The developer board:

The peers strength view:

Installation

The process below describes how to index changes from GitHub repositories and then how to start the web UI to browse metrics.

The deployment is based on Docker via a docker-compose definition.

Note that you can also deploy from source code.

Checkout the code

git clone https://github.com/change-metrics/monocle.git
cd monocle
git submodule update --init --recursive
# Init a .secret file with a default API key for the crawler process
echo CRAWLERS_API_KEY=$(uuidgen) > .secrets

Create the config.yaml file

The config.yaml file is used by the crawler and api services.

To crawl GitHub public repositories, you must generate a personal access token on GitHub (w/o any specific rights) at https://github.com/settings/tokens.

Then create the config file etc/config.yaml. Here is an example your could start with. Make sure to write GITHUB_TOKEN=<github_token> in the .secrets file:

---
workspaces:
  - name: monocle
    crawlers:
      - name: github-tektoncd
        provider:
          github_organization: tektoncd
          github_repositories:
            - operator
            - pipeline
        update_since: '2021-01-01'

To crawl the full tektoncd GitHub organization then remove the github_repositories entry from the file. Check the section Workspaces for a complete description of the configuration.

Start docker-compose

By default docker-compose will fetch the latest published container images. Indeed, we produce container images for the master version of Monocle. If running master does not fit your needs, you could still use the last release by setting the MONOCLE_VERSION to 1.4.0 in the .env file. Please refer to System configuration section.

Start Monocle:

# Set to the Docker compose file to use the published container images
ln -s docker-compose.yml.img docker-compose.yml
# Then start services
docker-compose up -d

Ensure services are running and healthy:

docker-compose ps

Inspect services logs:

docker-compose logs -f

You should be able to access the web UI at http://localhost:8080.

See Troubleshooting section if needed.

Configuration

System

For a local deployment, default settings are fine.
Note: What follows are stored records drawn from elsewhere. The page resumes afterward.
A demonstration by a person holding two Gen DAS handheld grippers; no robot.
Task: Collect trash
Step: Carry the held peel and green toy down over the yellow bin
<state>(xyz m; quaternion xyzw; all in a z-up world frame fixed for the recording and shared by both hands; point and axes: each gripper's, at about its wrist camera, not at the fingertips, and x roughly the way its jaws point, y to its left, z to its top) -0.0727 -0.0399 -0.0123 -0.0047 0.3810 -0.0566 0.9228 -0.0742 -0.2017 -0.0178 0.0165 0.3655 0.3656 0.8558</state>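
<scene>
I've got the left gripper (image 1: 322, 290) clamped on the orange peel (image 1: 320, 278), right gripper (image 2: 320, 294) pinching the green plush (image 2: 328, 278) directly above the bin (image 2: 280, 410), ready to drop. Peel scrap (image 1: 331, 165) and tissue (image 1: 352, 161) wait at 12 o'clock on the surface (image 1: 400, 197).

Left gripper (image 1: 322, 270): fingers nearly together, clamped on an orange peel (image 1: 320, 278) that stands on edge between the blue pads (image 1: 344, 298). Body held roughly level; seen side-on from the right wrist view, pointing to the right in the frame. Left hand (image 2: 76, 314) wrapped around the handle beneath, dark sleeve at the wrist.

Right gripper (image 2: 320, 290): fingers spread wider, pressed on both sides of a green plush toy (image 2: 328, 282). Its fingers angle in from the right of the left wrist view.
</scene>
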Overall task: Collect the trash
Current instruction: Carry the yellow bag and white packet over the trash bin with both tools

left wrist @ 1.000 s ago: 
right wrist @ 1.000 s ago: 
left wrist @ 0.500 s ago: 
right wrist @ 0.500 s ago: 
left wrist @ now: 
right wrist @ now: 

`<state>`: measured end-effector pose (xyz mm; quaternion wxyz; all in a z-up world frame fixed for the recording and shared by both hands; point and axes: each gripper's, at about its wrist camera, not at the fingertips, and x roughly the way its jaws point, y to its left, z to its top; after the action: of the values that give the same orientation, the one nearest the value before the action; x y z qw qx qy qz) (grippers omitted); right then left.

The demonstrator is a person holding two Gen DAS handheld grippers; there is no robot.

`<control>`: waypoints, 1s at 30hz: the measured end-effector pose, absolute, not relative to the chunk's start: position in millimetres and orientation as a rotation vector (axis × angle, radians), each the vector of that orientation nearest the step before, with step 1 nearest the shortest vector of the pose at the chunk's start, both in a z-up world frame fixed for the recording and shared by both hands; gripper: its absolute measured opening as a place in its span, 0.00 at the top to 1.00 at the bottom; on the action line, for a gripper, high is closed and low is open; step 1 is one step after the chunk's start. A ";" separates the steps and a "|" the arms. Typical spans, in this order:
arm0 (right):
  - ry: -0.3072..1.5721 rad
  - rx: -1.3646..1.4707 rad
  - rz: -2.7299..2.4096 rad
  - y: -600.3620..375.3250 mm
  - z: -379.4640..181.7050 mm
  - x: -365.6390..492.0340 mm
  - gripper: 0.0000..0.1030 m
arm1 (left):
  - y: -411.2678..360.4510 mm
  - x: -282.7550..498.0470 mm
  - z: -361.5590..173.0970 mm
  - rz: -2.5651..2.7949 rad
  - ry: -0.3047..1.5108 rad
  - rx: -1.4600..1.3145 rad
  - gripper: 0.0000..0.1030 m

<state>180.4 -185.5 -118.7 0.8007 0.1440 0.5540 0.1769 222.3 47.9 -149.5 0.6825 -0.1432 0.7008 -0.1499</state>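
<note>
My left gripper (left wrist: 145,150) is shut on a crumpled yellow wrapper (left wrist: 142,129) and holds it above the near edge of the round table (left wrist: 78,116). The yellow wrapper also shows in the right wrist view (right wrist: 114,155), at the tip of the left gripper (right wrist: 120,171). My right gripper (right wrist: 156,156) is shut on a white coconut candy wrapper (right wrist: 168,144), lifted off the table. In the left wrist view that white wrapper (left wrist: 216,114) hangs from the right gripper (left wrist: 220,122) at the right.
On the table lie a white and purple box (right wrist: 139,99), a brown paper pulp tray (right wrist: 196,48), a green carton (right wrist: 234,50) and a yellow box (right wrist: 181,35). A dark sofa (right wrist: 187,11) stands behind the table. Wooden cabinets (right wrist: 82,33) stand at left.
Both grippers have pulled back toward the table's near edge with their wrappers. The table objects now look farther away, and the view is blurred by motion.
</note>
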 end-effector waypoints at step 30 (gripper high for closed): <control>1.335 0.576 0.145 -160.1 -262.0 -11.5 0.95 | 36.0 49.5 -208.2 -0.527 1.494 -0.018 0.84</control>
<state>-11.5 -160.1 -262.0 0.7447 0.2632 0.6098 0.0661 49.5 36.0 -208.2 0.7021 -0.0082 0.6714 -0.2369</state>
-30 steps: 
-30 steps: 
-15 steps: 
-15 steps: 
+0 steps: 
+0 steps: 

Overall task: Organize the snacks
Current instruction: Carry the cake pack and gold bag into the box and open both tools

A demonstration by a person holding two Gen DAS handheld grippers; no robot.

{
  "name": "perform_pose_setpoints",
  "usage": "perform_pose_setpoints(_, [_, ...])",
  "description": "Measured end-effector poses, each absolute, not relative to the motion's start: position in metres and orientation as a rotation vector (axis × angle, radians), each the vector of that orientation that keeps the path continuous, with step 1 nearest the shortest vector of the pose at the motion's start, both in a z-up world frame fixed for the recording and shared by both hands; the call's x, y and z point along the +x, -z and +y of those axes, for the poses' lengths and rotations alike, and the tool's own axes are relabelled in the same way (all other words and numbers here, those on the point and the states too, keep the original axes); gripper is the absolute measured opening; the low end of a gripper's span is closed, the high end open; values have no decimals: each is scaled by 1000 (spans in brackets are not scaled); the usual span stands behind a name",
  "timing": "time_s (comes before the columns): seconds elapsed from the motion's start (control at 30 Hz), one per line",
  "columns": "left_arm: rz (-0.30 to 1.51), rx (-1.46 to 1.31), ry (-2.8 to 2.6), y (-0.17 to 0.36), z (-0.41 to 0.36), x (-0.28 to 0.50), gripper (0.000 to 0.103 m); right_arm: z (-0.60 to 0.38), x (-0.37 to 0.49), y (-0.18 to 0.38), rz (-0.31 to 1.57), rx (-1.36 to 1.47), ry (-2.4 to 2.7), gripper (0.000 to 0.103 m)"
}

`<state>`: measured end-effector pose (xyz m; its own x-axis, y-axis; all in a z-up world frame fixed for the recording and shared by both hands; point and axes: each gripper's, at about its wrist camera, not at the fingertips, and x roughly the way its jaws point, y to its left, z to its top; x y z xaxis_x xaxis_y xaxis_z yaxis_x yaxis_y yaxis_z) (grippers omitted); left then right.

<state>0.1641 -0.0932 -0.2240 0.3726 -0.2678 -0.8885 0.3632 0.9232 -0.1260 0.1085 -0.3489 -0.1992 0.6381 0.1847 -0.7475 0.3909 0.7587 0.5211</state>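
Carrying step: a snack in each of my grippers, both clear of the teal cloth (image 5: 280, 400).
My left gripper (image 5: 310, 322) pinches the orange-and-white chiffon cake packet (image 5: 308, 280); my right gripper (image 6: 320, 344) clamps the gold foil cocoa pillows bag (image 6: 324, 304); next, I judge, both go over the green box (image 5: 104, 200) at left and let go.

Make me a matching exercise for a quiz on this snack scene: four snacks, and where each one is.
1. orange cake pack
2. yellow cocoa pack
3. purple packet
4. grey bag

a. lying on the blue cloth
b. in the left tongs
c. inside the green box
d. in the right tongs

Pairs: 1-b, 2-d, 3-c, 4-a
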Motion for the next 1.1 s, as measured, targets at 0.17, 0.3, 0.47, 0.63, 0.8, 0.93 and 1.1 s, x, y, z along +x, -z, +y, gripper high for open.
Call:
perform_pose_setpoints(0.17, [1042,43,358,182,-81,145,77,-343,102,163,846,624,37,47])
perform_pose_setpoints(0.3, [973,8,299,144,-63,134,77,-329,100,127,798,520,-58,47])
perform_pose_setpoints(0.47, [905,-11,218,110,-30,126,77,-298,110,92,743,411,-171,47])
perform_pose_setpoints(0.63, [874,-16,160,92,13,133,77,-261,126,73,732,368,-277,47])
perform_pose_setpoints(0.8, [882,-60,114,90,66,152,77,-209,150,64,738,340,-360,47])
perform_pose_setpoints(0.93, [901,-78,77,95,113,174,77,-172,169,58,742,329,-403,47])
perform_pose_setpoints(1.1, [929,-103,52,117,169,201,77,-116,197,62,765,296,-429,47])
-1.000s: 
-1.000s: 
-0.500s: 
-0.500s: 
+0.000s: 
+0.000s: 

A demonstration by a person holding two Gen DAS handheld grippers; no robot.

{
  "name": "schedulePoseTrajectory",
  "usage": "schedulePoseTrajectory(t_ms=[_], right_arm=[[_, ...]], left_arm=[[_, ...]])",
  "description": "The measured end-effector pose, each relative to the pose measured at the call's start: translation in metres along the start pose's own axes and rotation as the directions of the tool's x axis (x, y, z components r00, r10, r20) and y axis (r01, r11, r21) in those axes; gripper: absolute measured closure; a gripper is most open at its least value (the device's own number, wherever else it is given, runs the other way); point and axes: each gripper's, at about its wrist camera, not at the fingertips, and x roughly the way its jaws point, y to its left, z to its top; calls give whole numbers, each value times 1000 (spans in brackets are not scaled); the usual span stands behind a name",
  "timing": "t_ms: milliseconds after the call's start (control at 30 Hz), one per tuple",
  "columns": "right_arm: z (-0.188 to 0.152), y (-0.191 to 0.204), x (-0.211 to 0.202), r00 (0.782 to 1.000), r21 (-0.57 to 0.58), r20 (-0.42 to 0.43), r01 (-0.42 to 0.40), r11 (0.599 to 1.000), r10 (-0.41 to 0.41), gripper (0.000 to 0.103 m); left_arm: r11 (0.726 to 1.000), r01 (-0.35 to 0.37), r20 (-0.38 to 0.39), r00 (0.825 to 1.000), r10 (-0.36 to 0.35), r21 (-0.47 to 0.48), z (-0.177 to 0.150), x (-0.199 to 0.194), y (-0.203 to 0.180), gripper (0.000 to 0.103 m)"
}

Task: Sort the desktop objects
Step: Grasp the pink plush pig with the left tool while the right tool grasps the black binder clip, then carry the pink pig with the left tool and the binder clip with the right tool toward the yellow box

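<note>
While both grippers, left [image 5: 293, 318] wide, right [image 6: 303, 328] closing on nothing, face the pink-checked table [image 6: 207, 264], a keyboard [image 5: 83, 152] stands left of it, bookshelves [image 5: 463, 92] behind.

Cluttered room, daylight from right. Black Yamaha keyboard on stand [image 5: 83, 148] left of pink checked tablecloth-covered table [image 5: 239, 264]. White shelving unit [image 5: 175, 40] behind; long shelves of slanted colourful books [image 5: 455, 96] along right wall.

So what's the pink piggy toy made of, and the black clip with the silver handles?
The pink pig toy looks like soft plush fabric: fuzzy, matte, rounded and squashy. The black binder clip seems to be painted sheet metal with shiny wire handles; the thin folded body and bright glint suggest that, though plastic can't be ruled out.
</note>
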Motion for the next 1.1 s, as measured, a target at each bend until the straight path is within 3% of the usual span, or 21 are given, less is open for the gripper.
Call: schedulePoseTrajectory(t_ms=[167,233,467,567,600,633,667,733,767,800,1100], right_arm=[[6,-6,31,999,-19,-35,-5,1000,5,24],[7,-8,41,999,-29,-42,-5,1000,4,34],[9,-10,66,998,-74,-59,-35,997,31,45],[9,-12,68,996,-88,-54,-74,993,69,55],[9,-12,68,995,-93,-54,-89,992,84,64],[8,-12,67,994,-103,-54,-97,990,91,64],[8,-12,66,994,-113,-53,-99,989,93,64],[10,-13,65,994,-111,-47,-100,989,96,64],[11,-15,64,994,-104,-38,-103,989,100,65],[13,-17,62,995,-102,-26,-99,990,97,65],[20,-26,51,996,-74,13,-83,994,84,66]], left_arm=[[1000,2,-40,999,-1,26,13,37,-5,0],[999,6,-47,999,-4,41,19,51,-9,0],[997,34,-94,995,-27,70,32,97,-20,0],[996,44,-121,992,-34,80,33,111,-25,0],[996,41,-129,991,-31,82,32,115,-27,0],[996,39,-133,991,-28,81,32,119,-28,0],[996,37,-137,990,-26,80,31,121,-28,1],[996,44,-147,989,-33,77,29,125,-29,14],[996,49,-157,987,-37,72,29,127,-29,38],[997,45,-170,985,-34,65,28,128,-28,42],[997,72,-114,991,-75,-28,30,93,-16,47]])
The following settings are available in the .env file:

  • MONOCLE_PUBLIC_URL=<url> to configure the public URL to access the UI and API. This is required for the github oauth redirection.
  • MONOCLE_VERSION=<version> to use a specific version. By default it uses latest.
  • MONOCLE_TITLE=<title> to change the title of the web application. By default it is Monocle.
  • ES_XMS and ES_XMX to change the ElasticSearch JVM HEAP SIZE. By default 512m.
  • MONOCLE_WEB_ADDR to change the IP address the web service will bind on. By default 0.0.0.0.
  • MONOCLE_WEB_PORT to change the TCP port the web service will bind on. By default 8080.

Workspaces

The Monocle configuration file defines workspaces. The file is used by the API and crawlers processes. The format of the file is YAML. You might want to use Dhall to manage it or to better understand the schema (dhall-monocle).

A workspace uses a dedicated ElasticSearch index. A workspace defines:

Crawlers

Monocle provides two kinds of crawlers:

  • Change: A crawler to fetch Changes proposed to a repository. Monocle supports Gerrit (Reviews), GitHub (Pull-Requests), GitLab (Merge-Requests).
  • TaskData: A crawler to fetch task data related to a repository. Monocle supports GitHub (issues), and BugZilla (Bugs).

The .secrets file is used to store credentials and API keys used by crawlers to authenticate on providers.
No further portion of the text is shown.